Зато как он был представителен, présentable, по его выражению! Как красиво губернаторствовал в приемах у себя на дому, в гостиных у губернской знати, на губернаторских выходах в праздники или в соборе у обедни! Всякий в толпе, не зная его, скажет, что это губернатор. Когда он гулял один пешком по городу, незнакомые встречные снимали шляпу, узнавая в нем «особу». Он пуще всего дорожил представительностью и других ценил по тону, позе, манерам. Он представительность смешивал с добродетелью и снисходил, ради нее, к чужим порокам, а к своим и подавно, чувствуя себя présentable au plus haut degré. «Très présentable!» — было у него высшей аттестацией нового лица.

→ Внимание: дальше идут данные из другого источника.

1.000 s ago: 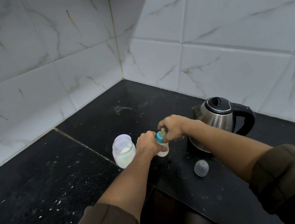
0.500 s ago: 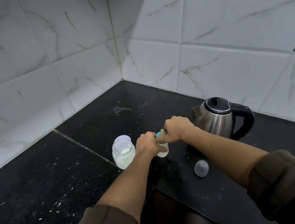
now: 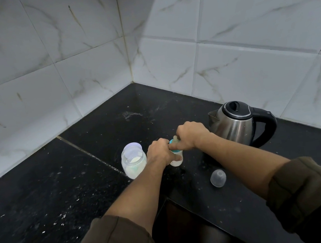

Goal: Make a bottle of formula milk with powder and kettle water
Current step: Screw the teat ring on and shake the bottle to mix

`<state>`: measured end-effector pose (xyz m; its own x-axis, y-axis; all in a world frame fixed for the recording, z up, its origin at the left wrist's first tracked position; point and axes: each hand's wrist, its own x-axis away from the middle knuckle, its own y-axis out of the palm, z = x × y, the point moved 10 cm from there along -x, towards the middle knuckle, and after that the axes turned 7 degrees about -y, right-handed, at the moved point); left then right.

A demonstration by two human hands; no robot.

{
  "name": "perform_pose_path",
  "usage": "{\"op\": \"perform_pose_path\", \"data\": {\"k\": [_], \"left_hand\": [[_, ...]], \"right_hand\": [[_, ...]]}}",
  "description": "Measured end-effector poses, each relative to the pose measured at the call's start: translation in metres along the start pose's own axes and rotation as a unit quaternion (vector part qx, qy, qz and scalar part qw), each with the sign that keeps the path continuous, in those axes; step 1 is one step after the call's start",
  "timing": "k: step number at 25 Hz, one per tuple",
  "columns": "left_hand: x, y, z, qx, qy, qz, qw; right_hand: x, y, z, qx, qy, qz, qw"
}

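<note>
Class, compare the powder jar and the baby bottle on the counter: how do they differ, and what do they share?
1. The powder jar is wider; the baby bottle is slimmer.
2. The jar stands untouched; the left hand holds the bottle while the right hand is at its teal collar.
3. The jar looks open; the bottle wears its teat.

Both stand upright, translucent, on the black counter.

Black speckled counter (image 3: 43,196), white veined tiles (image 3: 244,20), teal bottle collar (image 3: 171,141), steel-and-black kettle (image 3: 237,126)
</note>
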<state>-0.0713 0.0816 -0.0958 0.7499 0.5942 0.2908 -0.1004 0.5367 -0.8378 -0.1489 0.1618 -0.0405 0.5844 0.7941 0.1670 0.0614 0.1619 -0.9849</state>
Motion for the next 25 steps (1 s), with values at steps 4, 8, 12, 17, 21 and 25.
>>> {"op": "perform_pose_path", "data": {"k": [4,8,12,17,21,25], "left_hand": [[-0.002,0.001,0.001,-0.005,0.0,-0.007,1.0],[-0.002,0.002,0.001,-0.004,0.001,-0.005,1.0],[-0.002,0.001,0.0,-0.006,0.0,0.0,1.0],[-0.003,0.003,0.001,-0.009,-0.002,-0.009,1.0],[-0.003,0.003,-0.003,-0.007,-0.007,-0.002,1.0],[-0.004,0.001,0.002,-0.014,0.004,-0.003,1.0]], "right_hand": [[-0.003,0.008,-0.007,-0.084,-0.063,-0.047,0.993],[-0.001,0.004,-0.004,-0.049,-0.034,-0.027,0.998],[0.001,0.001,0.0,-0.013,0.0,-0.008,1.0],[0.0,0.007,-0.013,-0.054,-0.069,-0.057,0.995],[0.001,0.004,-0.004,-0.036,0.008,-0.017,0.999],[-0.002,0.006,-0.01,-0.06,-0.026,-0.067,0.996]]}}
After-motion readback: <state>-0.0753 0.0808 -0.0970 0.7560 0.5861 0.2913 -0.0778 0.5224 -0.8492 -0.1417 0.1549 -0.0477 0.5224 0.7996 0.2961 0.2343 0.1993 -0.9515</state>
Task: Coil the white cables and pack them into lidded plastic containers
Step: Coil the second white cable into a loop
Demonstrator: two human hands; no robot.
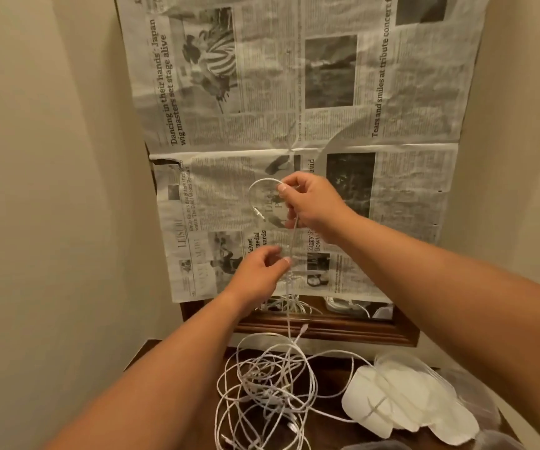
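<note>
A loose tangle of white cables [268, 391] is spread on the dark wooden worktop [327, 371] at the near edge, thin cords looped over one another with small connectors showing here and there. Just to its right, a stack of translucent white plastic lids [408, 404] is fanned out on the worktop.

One white cable [289, 303] is drawn up taut from the tangle. It is pinched lower down between the thumb and fingertips of the left hand [258, 267], though that grip is blurred. Higher up it is gripped by the right hand [314, 206], from which a short loop arcs to the left and ends in a plug [258, 216] hanging free.

Behind the hands, a wooden-framed mirror [327, 331] is seen, almost wholly covered by newspaper [262, 92]. The headlines "Dancing in their hands: Japan wig masters set stage alive" and "Tears and smiles at tribute concert" can be read sideways. Plain cream walls [51, 157] are seen on both sides.
</note>
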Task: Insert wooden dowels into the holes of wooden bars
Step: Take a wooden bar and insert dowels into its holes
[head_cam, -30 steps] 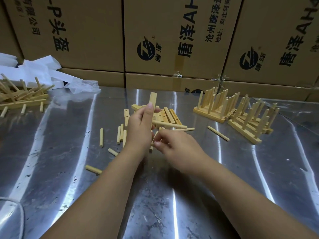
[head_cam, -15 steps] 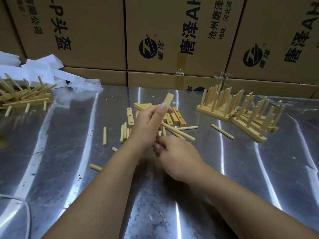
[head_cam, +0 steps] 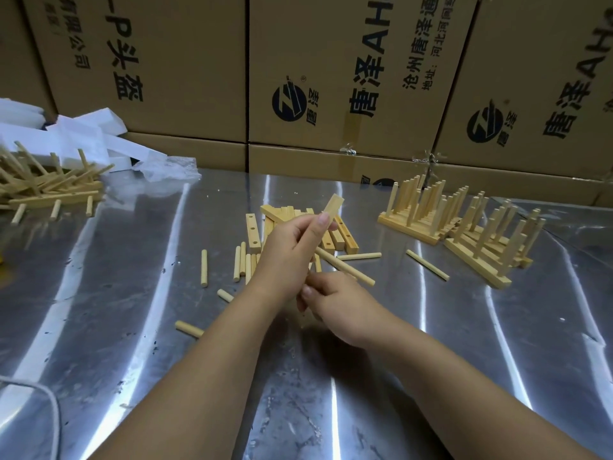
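Wood bar (head_cam: 333, 205) pinched in left hand (head_cam: 292, 250), tilted up off the table (head_cam: 132, 327), likely to expose its holes. One dowel (head_cam: 348, 270) juts from it. Right hand (head_cam: 335, 303) curled just below; can't tell if it grips anything.

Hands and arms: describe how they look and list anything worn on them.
The left hand and right hand are bare: no gloves, rings or watch visible. The left forearm and right forearm are bare too, with no sleeve in view.
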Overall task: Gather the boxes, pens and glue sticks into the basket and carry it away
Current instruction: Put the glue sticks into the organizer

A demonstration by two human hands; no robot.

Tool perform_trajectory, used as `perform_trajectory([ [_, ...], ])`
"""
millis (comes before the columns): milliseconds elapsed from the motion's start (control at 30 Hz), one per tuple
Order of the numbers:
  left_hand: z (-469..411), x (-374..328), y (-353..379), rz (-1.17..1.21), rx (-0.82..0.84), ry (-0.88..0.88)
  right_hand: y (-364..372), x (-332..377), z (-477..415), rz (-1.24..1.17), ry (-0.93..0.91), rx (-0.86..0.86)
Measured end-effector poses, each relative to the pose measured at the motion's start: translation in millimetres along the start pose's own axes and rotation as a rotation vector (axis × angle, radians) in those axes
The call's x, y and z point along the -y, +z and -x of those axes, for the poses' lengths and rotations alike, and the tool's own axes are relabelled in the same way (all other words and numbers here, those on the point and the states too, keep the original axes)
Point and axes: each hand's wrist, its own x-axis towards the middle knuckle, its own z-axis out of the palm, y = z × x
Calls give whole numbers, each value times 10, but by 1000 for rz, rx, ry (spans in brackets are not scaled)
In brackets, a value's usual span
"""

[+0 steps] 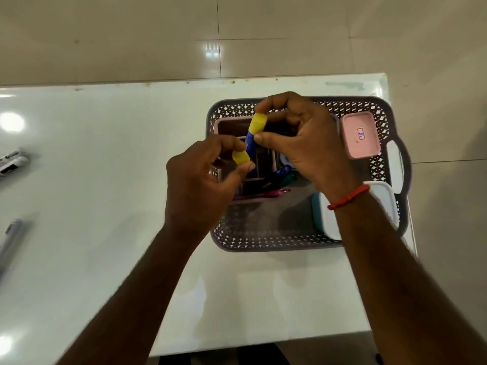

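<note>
A blue glue stick with a yellow cap is pinched between thumb and fingers of the right hand, just above the basket. A yellow piece is gripped by the curled fingers of the left hand, touching the stick's lower end; whether it belongs to that stick cannot be told. Pens are seen below both hands in a divided holder. A pink box is set right of the right hand, a white box under its wrist.
</note>
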Motion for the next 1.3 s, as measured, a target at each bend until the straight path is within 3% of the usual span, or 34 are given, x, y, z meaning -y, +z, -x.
perform_trajectory([
  [267, -3, 91, 105, -182, 129, 143, -28, -61, -16, 129, 21, 71],
  [367, 38, 98, 90, -198, 106, 150, -46, -61, -19, 191, 15, 62],
  [700, 319, 162, -174, -159, 12, -8, -78, 44, 235, 216, -59, -214],
  [967, 581, 259, -567, -133, -34, -84, 290, 462, 556, 327, -345, -409],
  [1300, 915, 662, -1351, -198, -127, -180, 1290, 670, 661, 352, -373, -268],
])
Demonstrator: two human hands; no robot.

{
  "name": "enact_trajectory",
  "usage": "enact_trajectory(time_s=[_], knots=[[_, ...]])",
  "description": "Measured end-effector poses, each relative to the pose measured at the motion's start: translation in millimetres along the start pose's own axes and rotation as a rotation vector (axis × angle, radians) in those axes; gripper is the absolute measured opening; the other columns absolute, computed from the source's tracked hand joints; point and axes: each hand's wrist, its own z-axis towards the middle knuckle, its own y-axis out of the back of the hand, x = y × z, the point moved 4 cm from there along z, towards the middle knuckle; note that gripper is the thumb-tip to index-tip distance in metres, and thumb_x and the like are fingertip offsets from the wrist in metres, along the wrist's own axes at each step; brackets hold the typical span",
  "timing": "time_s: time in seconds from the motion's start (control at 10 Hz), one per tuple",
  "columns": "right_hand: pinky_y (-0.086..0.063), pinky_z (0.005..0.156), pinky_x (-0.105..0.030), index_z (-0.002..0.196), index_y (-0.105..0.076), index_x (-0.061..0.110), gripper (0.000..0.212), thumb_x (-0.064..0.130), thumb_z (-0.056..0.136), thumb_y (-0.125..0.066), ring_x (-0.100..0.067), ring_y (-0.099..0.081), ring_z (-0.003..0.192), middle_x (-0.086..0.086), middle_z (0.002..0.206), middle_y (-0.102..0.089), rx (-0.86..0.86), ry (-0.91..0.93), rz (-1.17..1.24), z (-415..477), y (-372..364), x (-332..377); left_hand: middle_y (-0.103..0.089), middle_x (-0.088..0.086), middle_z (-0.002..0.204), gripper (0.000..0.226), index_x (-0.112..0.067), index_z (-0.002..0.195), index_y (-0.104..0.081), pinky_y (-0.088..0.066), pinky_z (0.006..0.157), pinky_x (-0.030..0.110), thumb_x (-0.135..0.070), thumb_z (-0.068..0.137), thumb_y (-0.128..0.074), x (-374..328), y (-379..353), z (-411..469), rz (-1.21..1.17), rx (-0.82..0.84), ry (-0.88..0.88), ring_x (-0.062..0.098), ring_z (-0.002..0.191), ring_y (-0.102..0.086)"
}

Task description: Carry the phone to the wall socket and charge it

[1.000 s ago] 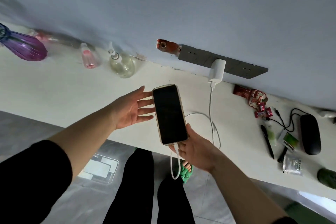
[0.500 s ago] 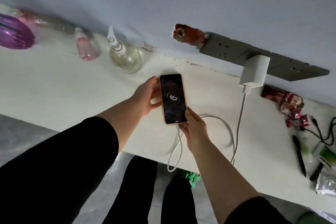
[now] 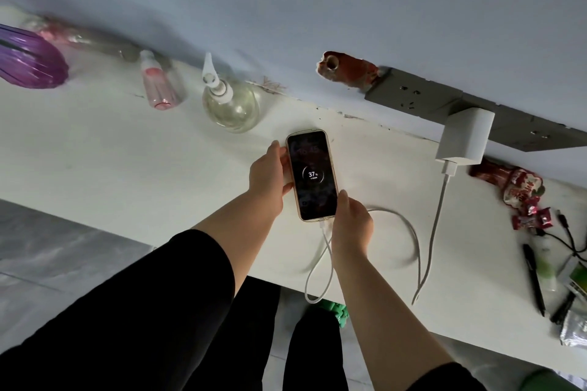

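The phone point(image 3: 312, 175) lies flat on the white table point(image 3: 127, 162), its lit screen showing a 37 % charging ring. A white cable point(image 3: 422, 241) runs from its lower end in loops to a white charger block point(image 3: 465, 140) plugged into the grey wall socket strip point(image 3: 422, 98). My left hand point(image 3: 268, 178) grips the phone's left edge. My right hand point(image 3: 351, 222) holds its lower right corner, beside the cable plug.
A clear pump bottle point(image 3: 230, 101), a pink bottle point(image 3: 155, 82) and a purple vase point(image 3: 30, 62) stand along the wall at left. Red snack packets point(image 3: 521, 190), pens point(image 3: 535, 279) and black cords point(image 3: 568, 238) crowd the table's right end. My legs show below the front edge.
The phone came down from mid-air onto the table and its screen lit up with the charging ring. My open left hand closed on the phone's left edge.
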Motion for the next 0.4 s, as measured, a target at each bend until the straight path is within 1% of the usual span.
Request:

Я сказал, что нового, живого в свое дело он не вносил: виноват. Он задумал ввести кое-что новое — именно прекратить «нештатные» доходы или поборы, о которых не мог не знать подробно. Excusez du peu! Он уже не раз проговаривался об этом в обществе и наводил на коренных губернских служак пугливое недоумение. Те стали оглядываться и шептать между собою.
Мало-помалу замысел этот стал проявляться у него и на деле, пока еще тем, что он двух-трех «оглашенных» и частию уличенных в мелких поборах подчиненных призывал к себе и пригрозил им судом. Все встрепенулись.
К исполнению этого своего замысла он вздумал привлечь... меня!! Я у него, в качестве знакомого, до наступления осеннего сезона почти не бывал, заезжал только изредка, по настоянию Якубова, к губернаторскому подъезду в такие часы, когда Углицкого не было дома.
Все, что я говорю о нем, между прочим и вышеприведенный рассказ о разговоре его со Сланцовым, происходило зимой, когда я у него в доме близко ознакомился с ним и со всем его домашним бытом.